L’incontro a Samarcanda fra i membri della “Organizzazione di Cooperazione di Shanghai” ha dimostrato non, come alcuni paventavano, l’esistenza di un fronte comune di paesi asiatici contro la pretesa egemonia mondiale occidentale, quanto piuttosto la diversità del loro atteggiamento nei confronti dell’avvenuta disarticolazione dei rapporti internazionali.
Invece di consolidare quella ’identità euro-asiatica’ che la Russia di Putin oppone all’Europa per aggrapparsi alla Cina, l’incontro appena svoltosi nella magnifica città di Tamerlano ha evidenziato quanto l’autocrate del Cremlino sia ormai nudo, spoglio cioè del più ampio sostegno internazionale indispensabile per recuperare il prestigio e l’influenza perduti.

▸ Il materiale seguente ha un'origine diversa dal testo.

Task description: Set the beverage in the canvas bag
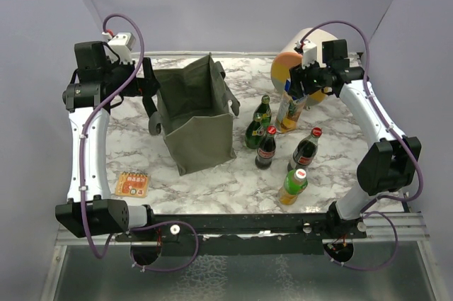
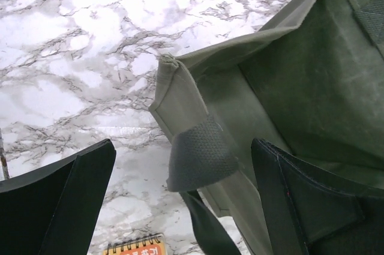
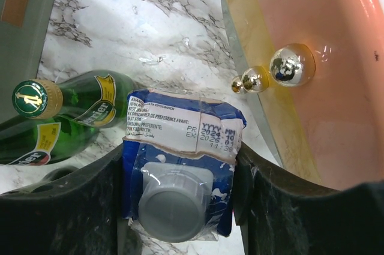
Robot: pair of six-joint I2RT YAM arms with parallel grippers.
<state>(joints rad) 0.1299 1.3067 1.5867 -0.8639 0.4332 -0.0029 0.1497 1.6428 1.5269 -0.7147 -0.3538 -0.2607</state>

A Samarcanda, il peso della guerra in Ucraina ha infatti schiacciato Putin sulla difensiva nei confronti dei suoi vicini asiatici, inducendolo persino a dichiarare di “comprendere” le loro preoccupazioni; e ad esprimere un generico apprezzamento per la “posizione equilibrata” adottata da Pechino sul conflitto.
È la figura di Xi che ha invece troneggiato. Dietro alla sbandierata ‘amicizia strategica a tutto campo’ con la Russia, ha ostentato un sovrano distacco. Sfruttando il campo libero lasciatogli dal suo ‘associato’, ha dichiarato che la Cina è disposta ad ”impegnarsi con la Russia per dimostrare responsabilità di grandi potenze, svolgere un ruolo di primo piano, iniettare stabilità ed energia positiva in un mondo caotico”.
Saggio proposito che, all’immediata vigilia dell’annuale Assemblea Generale dell’ONU, i due membri permanenti del Consiglio di Sicurezza sinora latitanti dovrebbero finalmente dimostrarsi disposti a svolgere. per instaurare quel sistema internazionale, diverso dal deprecato unipolarismo occidentale, che invocano in astratto.
Posizionandosi così più convincentemente rispetto agli stessi stati riuniti a Samarcanda: India e Pakistan, Armenia e Azerbaijan, Tajikistan e Kirghizistan, che rimangono ai ferri corti; la Turchia, membro della NATO ansioso di giocare a tutto campo; l’Iran il cui accordo sul nucleare va riattivato con le cure di tutti e cinque i suoi originari negoziatori esterni. Molti dei quali si sono associati a quanti, in sede ONU, si sono astenuti dal prendere posizione a favore di Mosca, evidenziandone ulteriormente l’isolamento internazionale.
Delle questioni regionali aperte, in particolare dell’Afghanistan, che si sappia, a Samarcanda non si è parlato. A conferma di quanto si sia trattato di un mero palcoscenico politico. Il vertice ha semmai rivelato quanto l’associazione fondata nel 2001 come gesto di sollecitudine di Pechino verso Mosca, piuttosto che assisterla nel mantenere la presa sui nuovi Stati dell’Asia centrale, l’asso è servita, come prevedibile, a consolidare la presenza della Cina in una regione che la sua ‘nuova via della seta’ si apprestava ad attraversare.
(Da quelle parti, in Kazakhstan, in contemporanea con una visita di Stato del cinese Xi, si era appena recato anche Papa Francesco. Per un non trascurabile vertice interreligioso, a mo’ di contraltare rispetto al riproporsi dei rapporti di forza. In un mondo che pare aver perso la bussola, le esortazioni dei convenuti, comprese quelle del Pontefice, rispetto a quelle degli auto-dichiaratisi
‘grandi’, hanno avuto il non inutile pregio dell’ovvia banalità.)